TTK’nın 438. Maddesi uyarınca, ”Her pay sahibi, pay sahipliği haklarını kullanılabilmesi için gerekli olduğu taktirde bilgi alma veya inceleme hakkı daha önce kullanılmışsa, belirli olayların özel bir denetimle açıklığa kavuşturulmasını, gündemde yer almasa bile genel kuruldan isteyebilir. ”
TTK’nın 439/1. Maddesi uyarınca, ”Genel kurulun özel denetim istemini reddetmesi halinde, sermayenin en az onda birini, halka açık anonim şirketlerde yirmide birini oluşturan pay sahipleri üç ay içinde şirket merkezinin bulunduğu yer asliye ticaret mahkemesinden özel denetçi atanmasını talep edebilirler.” Aynı Kanun’un 440. maddesi uyarınca, “Mahkeme, şirketi ve istem sahiplerini dinledikten sonra karar verir. Mahkeme istemi yerinde görürse, istem çerçevesinde inceleme konusunu belirleyerek bir veya birden fazla bağımsız uzman görevlendirir.”

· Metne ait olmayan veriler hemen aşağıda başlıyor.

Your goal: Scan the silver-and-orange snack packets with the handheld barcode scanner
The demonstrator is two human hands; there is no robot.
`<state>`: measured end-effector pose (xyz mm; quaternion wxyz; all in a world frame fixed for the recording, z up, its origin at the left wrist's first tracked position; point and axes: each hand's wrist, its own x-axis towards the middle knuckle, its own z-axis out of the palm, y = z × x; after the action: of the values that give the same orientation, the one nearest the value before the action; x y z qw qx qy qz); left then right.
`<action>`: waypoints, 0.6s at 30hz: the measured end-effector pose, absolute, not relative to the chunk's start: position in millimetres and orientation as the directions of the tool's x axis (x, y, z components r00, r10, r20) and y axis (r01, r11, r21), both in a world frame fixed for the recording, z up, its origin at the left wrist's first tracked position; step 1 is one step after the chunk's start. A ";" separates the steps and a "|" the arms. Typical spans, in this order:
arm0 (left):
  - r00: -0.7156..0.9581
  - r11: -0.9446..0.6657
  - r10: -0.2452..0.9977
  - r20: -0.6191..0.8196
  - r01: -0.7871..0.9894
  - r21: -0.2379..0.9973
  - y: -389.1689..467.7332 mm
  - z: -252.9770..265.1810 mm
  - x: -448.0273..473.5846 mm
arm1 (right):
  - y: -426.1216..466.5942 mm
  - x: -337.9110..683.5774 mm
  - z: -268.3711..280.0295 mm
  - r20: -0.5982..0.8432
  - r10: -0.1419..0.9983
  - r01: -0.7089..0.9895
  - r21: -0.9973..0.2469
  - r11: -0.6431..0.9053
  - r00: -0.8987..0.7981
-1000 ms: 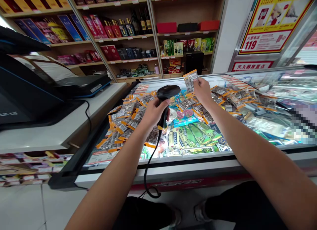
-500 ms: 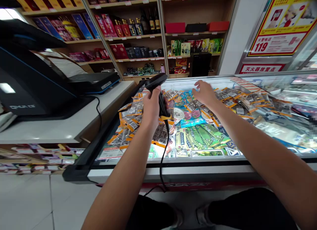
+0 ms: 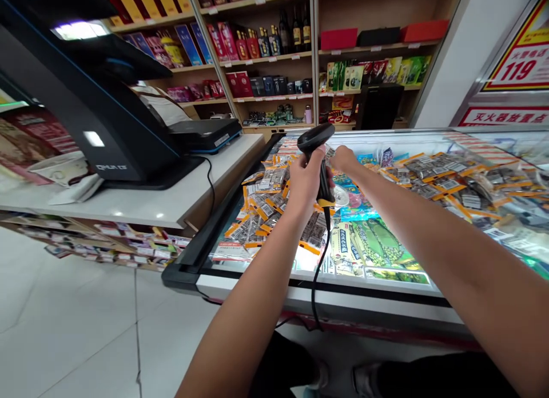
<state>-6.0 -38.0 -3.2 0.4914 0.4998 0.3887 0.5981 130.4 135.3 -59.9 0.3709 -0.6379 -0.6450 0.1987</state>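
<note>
Head view: a black scanner (image 3: 316, 136) sits tight in the left grip (image 3: 305, 178), hiding part of a packet (image 3: 330, 151) by the right grip (image 3: 344, 159); can't tell if that's held. Green packs (image 3: 380, 241) lie inside the freezer (image 3: 377, 307).

black scanner (image 3: 316, 137), tilted, above loosely heaped orange-edged packets (image 3: 266, 208)

A left hand (image 3: 305, 178) grips a black scanner (image 3: 316, 137) over a glass-topped freezer (image 3: 360, 306) strewn with orange-edged packets (image 3: 271, 179), its cord (image 3: 319, 266) trailing past the front edge. The right hand (image 3: 343, 159) reaches to just beside the scanner, fingertips partly hidden. Green packs (image 3: 381, 241) show below; at left, a register (image 3: 107, 109) tops a white counter (image 3: 158, 206). Stocked shelves (image 3: 274, 59) line the wall behind.
</note>
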 end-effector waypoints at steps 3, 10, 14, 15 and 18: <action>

TTK 438/1 maddesine göre; davacıların özel denetçi tayini talep edebilmesi için bilgi alma ve inceleme hakkını kullanması gerektiği, bu hakkının kullanılmadan özel denetim isteme hakkının kullanılamayacağı, yani bu durumun özel denetim isteme hakkının kullanımı için ön şart olduğu belirlenmiş olup; her ne kadar 19/06/2019 tarihli genel kurul öncesinde birtakım hususları hakkında genel kurulda görüşülmesi ve bilgi verilmesi hususunda önerge verilmiş ve davacıların bu önergeleri genel kurulda reddedilmiş ise de, TTK 437/5 te yer alan “Bilgi alma veya inceleme istemleri cevapsız bırakılan, haksız olarak reddedilen, ertelenen ve bu fıkra anlamında bilgi alamayan pay sahibi, reddi izleyen on gün içinde, diğer hâllerde de makul bir süre sonra şirketin merkezinin bulunduğu asliye ticaret mahkemesine başvurabilir.” düzenlemesine göre, bilgi alma hakkı ile ilgili prosedür işletilmemiş ve davanın konusunu oluşturan talepler yönünden bilgi edinme ve inceleme hakkı tam olarak kullanılmadan, özel denetçi tayini için kanunun tanımladığı şekilde ön koşul gerçekleşmeden açılan davanın reddine dair karar verilmiştir.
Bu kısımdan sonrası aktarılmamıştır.